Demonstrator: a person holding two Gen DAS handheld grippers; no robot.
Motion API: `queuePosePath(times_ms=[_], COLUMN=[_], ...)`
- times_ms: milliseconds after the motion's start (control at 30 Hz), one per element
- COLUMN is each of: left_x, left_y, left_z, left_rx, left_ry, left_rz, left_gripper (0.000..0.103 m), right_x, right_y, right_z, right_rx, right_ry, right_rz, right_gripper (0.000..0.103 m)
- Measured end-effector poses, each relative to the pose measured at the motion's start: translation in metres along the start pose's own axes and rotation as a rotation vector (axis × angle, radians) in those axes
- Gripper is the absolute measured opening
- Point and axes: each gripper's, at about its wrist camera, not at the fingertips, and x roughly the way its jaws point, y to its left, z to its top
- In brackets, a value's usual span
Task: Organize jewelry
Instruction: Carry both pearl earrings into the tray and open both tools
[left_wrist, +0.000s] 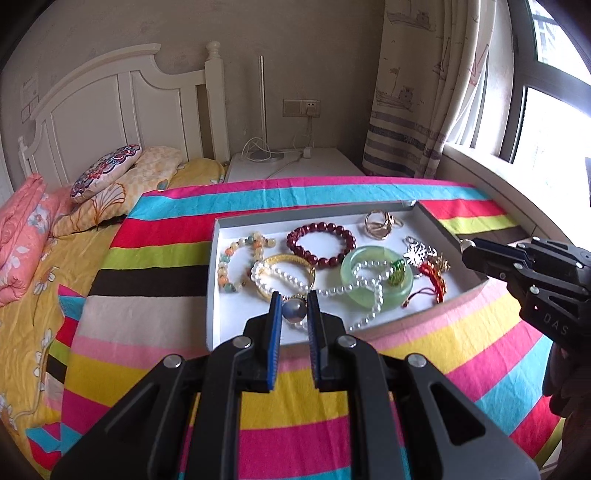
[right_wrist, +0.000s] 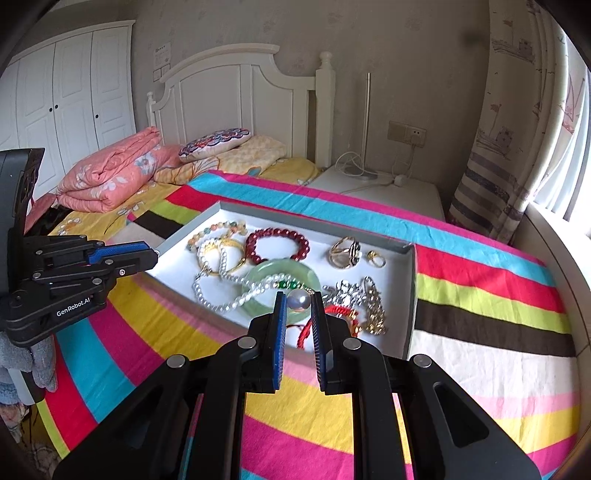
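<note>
We hold left claw (left_wrist: 293, 308) closed on large grey-blue pearl (left_wrist: 294, 307), right claw (right_wrist: 298, 301) closed on large white pearl (right_wrist: 299, 299). Both pearls above shallow white cardboard tray (left_wrist: 221, 229) on striped bed cover (left_wrist: 166, 229). We judge pair lifted together for sorting apart from tangled white pearl necklace (left_wrist: 280, 277) and pale green jade bangle (left_wrist: 369, 258).

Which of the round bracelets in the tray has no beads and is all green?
The green jade bangle. It is one smooth, see-through green ring, with the white pearl necklace lying across it. The dark red bracelet and the pastel bracelet are strings of beads.
</note>
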Motion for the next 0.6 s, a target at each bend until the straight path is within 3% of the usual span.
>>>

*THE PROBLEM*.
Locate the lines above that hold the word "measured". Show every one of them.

*RESULT FOR THIS TASK*.
- Measured end-effector poses, each relative to the pose measured at the motion's start: translation in metres along the start pose's own axes and rotation as a rotation vector (axis × angle, radians) in those axes
- Gripper is the absolute measured opening

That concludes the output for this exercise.